Certains sujets, comme les violences sexistes, sont enseignés depuis des années. Devant un auditorium rempli d’étudiants, María José Cabrera et Inés Rodríguez, deux agents de la Police Nationale, expliquent la différence entre la violence de genre et la violence domestique. De plus, ils abordent les abus physiques, psychologiques et sexuels qui apparaissent également virtuellement avec les nouvelles technologies. « Ce n’est pas normal que mon conjoint me demande constamment la localisation de mon téléphone portable », explique l’un d’eux. La vidéo d’une femme agressée sert d’exemple pour analyser comment la maltraitance transforme progressivement une personne. « Elle arrête de sourire », « son regard change », « des marques apparaissent et elle les cache », témoignent les mineurs à qui on insiste pour qu’ils soient attentifs si un ami cesse de rencontrer le reste du groupe. L’objectif est qu’ils apprennent à identifier ces signes comme un avertissement que quelque chose ne va pas.
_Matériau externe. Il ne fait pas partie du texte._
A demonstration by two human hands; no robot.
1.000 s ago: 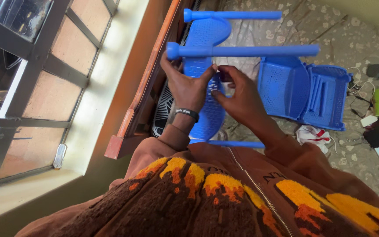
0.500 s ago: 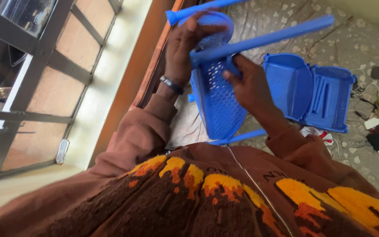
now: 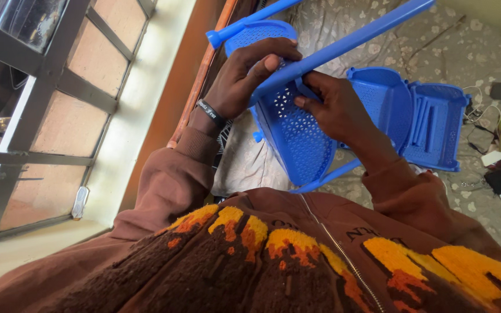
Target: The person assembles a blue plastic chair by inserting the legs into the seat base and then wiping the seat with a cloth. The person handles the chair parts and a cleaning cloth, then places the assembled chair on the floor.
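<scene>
Centre frame, the blue perforated plastic chair (image 3: 297, 136) is upturned over the patterned grey bedcover (image 3: 378, 40), legs toward the top edge. Left hand (image 3: 244, 78) grips its leg up top; right hand (image 3: 334, 107) presses fingers on the mesh seat beside it.

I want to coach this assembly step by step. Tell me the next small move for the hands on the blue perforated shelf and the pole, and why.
Probably press the blue pole further into the socket of the perforated shelf. The left hand grips the shelf's rim by the pole, and the right hand has fingers on the joint, so both already brace it. Whether the pole is fully seated cannot be told.
</scene>
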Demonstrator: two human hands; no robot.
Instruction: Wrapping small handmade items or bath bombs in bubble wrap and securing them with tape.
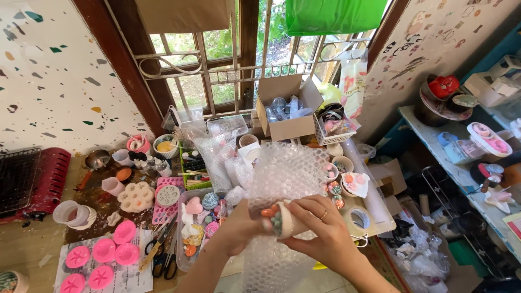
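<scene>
Hands' figurine (283, 218) tilted, head leftward

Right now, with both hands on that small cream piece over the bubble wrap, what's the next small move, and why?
Probably fold the clear bubble wrap sheet over the small cream cone-shaped piece with orange and green decorations. The left hand and right hand hold it against the sheet, and its decorated end is uncovered.

The desk (32, 247) is crowded: pink moulds (100, 255), scissors (157, 255) and a tape roll (358, 218) hem both sides; bare floor (320, 279) lies near.
</scene>
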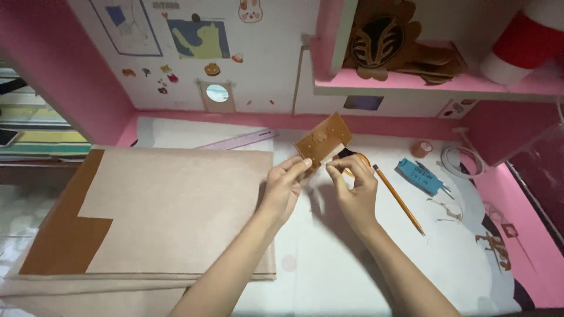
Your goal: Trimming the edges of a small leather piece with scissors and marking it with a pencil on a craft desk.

N’importe qui peut être victime
Les agents expliquent que n’importe qui peut être victime, quelle que soit sa position sociale ou économique, et qu’en outre, il n’existe pas un seul profil d’agresseur, mais que des personnes jalouses, manipulatrices, agressives et impulsives sont susceptibles de l’être. En outre, ils ont mis en garde contre la tendance de l’agresseur à se repentir, à s’excuser et à s’excuser sans succès car il continuera à commettre des abus dans des intervalles de temps de plus en plus courts.
Le délégué du gouvernement à Madrid, Francisco Martín, insiste sur le fait que la violence de genre affecte la liberté et la tranquillité. « Rien qu’à Getafe, il y a 270 femmes à risque et 4 500 à Madrid », alerte-t-elle pour qu’elles identifient les comportements sexistes en elles-mêmes et dans leur entourage.
La professeure à l’IES Laguna de Joatzel Cristina Tentor insiste sur le fait qu’il y a plus de machisme qu’il n’y paraît. Lors de la Journée de la femme, vous avez entendu un étudiant demander quand est célébrée la Journée de l’homme. Leurs camarades de classe disent que dans certains cas, ils remarquent à quel point le respect envers les enseignants a été perdu, parfois avec des mots offensants et parfois avec un excès de confiance, comme s’ils étaient leurs amis.
Au 15 octobre, des candidatures ont été reçues de 813 centres éducatifs intéressés à participer au plan directeur pour l’année académique 2023-2024, soit 65% du total de ceux qui ont participé l’année dernière. Le projet dispose d’une enveloppe financière de 300 000 euros. La Police Nationale et la Garde Civile sont en formation continue pour s’adresser aux étudiants. Au cours de l’année universitaire précédente, le nombre le plus élevé de conférences a été atteint, soit un total de 13 708. Au cours des deux premiers trimestres, ils ont augmenté de 30 % par rapport à l’année précédente. 140 villages madrilènes ont été visités, presque toutes les communes de la région qui disposent d’une école primaire ou secondaire. Pour plus de 90 % des établissements d’enseignement interrogés, les discussions sur le plan directeur contribuent à prévenir les conflits et les situations à risque.